28 September 2001


High Court declares advertising ban against newspapers unconstitutional

Incident details

Incident details


ban lifted

(MISA/IFEX) - In what is regarded as a victory for media freedom and freedom of expression, during the week of 24 September 2001, the Botswana High Court declared a government ban on advertising in two newspapers unconstitutional.

Justice IBK Lesetedi said the advertising ban by the Botswana government on the "Botswana Guardian" and "MidWeek Sun" violated the newspapers' constitutional rights to "freedom of expression."

As in Namibia, the Botswana government imposed the ban on the newspapers because, it charged, they were too critical of the country's leaders, and it hoped to demonstrate its displeasure about "irresponsible reporting and the exceeding of editorial freedom."

Justice Lesetedi said the pressure on the newspapers to change their editorial policy infringed on their right to freedom of expression.

What the government was doing, said the Judge, was telling the newspapers that if they wanted to continue to "enjoy the benefit of receiving advertising from government, [they] should conform to a reportage that falls within what it considers to be the parameters of editorial freedom."

MISA researcher Zoe Titus said the judgement was a victory for media freedom in the region and was optimistic that it would be emulated in Namibia, Swaziland and Tanzania, where similar bans prevail. "The message is that people in power should be tolerant. We hope that [Southern Africa Development Community] governments understand the importance of media," Titus said.

The Namibian government said the judgement did not have implications for its bans on advertising in and purchasing of "The Namibian". Information Permanent Secretary Mocks Shivute said the government was not compelled to advertise in any newspaper and its decisions "cannot and will not be influenced by decisions made in other countries".

"The Constitution is clear on the fact that Namibia is a sovereign state, which means that nobody from outside our borders will dictate to us what to do," he said. "Namibia has a free economy which allows government institutions and individuals to do business with whom they prefer," he added.

It is not clear when the decision to ban "The Namibian" will be reviewed. According to Shivute, this will be done "at the appropriate time."

"Currently, cabinet has other pressing matters of national importance to deal with, instead of reviewing its decision on ‘The Namibian’ straight away," Shivute said.
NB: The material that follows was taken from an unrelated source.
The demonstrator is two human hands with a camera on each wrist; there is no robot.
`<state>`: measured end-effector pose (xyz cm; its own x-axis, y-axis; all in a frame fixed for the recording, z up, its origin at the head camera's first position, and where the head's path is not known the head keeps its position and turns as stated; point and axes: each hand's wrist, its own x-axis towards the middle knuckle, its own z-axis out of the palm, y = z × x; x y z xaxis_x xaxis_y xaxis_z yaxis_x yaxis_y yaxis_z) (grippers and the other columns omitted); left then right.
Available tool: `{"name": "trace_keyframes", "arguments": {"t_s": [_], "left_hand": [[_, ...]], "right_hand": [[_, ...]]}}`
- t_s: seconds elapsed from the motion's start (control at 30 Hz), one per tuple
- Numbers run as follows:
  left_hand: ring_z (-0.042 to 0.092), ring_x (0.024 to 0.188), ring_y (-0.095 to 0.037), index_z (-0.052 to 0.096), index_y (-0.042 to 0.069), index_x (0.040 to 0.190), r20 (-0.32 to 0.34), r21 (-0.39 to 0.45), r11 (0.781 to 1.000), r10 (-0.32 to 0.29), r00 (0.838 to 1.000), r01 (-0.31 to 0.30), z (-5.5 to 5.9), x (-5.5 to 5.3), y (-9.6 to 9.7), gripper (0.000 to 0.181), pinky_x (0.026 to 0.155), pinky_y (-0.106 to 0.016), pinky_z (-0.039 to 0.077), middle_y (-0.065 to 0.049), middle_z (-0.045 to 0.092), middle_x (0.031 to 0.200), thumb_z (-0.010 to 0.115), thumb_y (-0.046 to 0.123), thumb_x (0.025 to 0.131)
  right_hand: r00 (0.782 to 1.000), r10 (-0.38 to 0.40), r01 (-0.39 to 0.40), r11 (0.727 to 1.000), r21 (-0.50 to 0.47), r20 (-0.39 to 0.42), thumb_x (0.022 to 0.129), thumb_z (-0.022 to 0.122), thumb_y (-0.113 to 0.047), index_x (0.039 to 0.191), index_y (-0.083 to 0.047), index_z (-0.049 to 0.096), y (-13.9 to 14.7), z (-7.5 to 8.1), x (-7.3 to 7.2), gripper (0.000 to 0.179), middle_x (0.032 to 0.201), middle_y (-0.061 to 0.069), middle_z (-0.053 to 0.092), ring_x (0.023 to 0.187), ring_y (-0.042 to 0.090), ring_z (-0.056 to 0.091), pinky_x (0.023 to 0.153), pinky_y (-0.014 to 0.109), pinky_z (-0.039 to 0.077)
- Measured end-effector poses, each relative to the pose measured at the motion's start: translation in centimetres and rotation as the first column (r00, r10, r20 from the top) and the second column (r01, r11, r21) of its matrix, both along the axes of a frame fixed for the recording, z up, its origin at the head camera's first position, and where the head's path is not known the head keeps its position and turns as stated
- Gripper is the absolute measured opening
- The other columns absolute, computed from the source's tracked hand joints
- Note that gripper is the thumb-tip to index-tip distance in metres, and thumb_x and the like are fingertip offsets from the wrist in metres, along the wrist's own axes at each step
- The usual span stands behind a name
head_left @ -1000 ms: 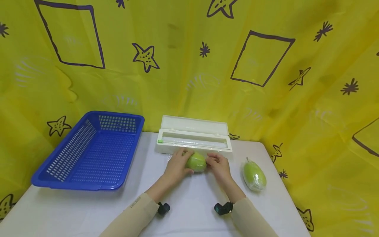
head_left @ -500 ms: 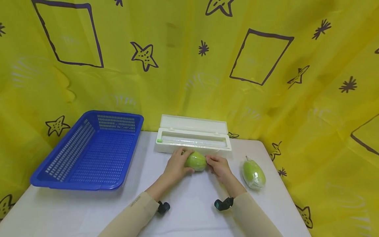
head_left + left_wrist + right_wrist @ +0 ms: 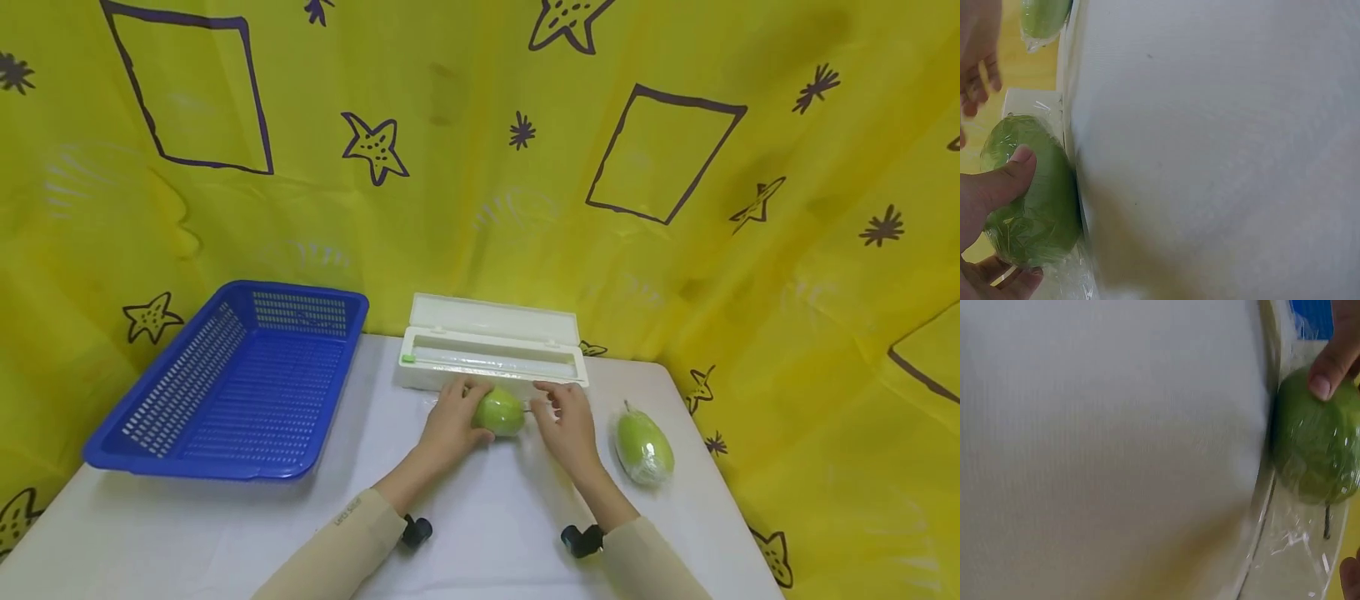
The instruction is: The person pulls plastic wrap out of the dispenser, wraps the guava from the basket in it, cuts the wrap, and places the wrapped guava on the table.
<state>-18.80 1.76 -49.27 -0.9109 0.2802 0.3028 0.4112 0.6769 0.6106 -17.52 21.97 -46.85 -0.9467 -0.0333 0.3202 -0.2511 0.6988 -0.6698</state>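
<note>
A green melon (image 3: 500,412) with a thin stem (image 3: 1327,522) lies on its side before the cling film box, covered in clear film with wrinkles and glossy highlights. My left hand (image 3: 450,423) grips its left end, the thumb on the near side in the left wrist view and fingertips around the other side. Just right of the stem, my right hand (image 3: 570,429) is apart from the fruit, its fingers loosely bent with nothing visible between them. A second film-wrapped melon (image 3: 643,446) rests on the table to the right of that hand.
The white cling film box (image 3: 493,318) stands at the back with its lid up and a film roll (image 3: 487,360) inside. A blue plastic basket (image 3: 255,408) sits at the left. Behind the white table (image 3: 480,550) hangs a yellow curtain (image 3: 465,208).
My right hand has let go of the melon's stem end and drawn back to the right, its fingers parting. The left hand keeps its grip on the melon.
</note>
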Motion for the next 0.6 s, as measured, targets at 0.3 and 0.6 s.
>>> {"name": "trace_keyframes", "arguments": {"t_s": [0.3,0.6], "left_hand": [[0.038,0.136,-0.039,0.045,0.016,0.15,-0.068,-0.062,0.998,0.024,0.997,-0.028,-1.0,1.1,-0.7,0.086,0.106,-0.053,0.044,-0.013,0.042,0.15,0.086,0.032,0.077],[0.06,0.069,-0.013,0.059,0.004,0.106,0.526,0.553,0.797,-0.108,0.844,-0.242,-1.1,4.8,-5.1,0.019,0.056,-0.023,0.048,-0.004,0.065,0.092,0.06,0.021,0.097]], "right_hand": [[0.967,0.245,-0.186,0.87,0.456,-0.073,0.065,0.094,-0.026,0.142,-0.008,0.053,-2.8,-1.0,0.7,0.089,0.141,0.014,0.054,0.129,0.037,0.052,0.099,0.051,0.051],[0.974,0.201,-0.142,0.902,0.409,-0.105,0.066,0.092,-0.034,0.13,-0.014,0.063,-3.4,-1.1,-0.3,0.073,0.131,0.005,0.063,0.119,0.029,0.06,0.095,0.047,0.053]]}}
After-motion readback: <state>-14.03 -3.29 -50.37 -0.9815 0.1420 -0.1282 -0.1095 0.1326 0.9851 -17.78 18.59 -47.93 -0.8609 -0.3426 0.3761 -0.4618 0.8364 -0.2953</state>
"The Namibian" has grown from an average circulation of 9,000 copies a day in 1996 to 26,800 copies by September 2001, based on sales figures for Fridays. In May, the circulation was at 23,000. Readership surveys have estimated that up to seventeen people read one copy of the newspaper in northern Namibia.

Justice Lesetedi said freedom of the media was but one aspect of freedom of expression. He said the views of the media may not always be palatable to those who govern, while the relationship with government can at times be described as akin to "opposing poles of a magnet."

Background Information

In March, the Namibian government slapped an advertising boycott on "The Namibian" newspaper, claiming the newspaper was too critical of its policies. The decision to ban advertising was taken at a cabinet meeting on 5 December 2000. Government departments, however, were reminded in March to heed the cabinet decision "with immediate effect."

In May, President Sam Nujoma ordered a total ban on the purchase of "The Namibian" by the Namibian government. The president’s directive closely followed an earlier cabinet decision to ban government ministries from advertising in the newspaper, on grounds that it maintained an "anti-government stance."

In a State House memorandum leaked to the newspaper, the president ordered as follows: "I hereby instruct with immediate effect from May 31 2001 the purchase of ‘The Namibian’ newspaper with state monies must be ceased forthwith. Government offices/ministries/agencies who may have already placed their orders in advance must ensure that those orders are cancelled immediately."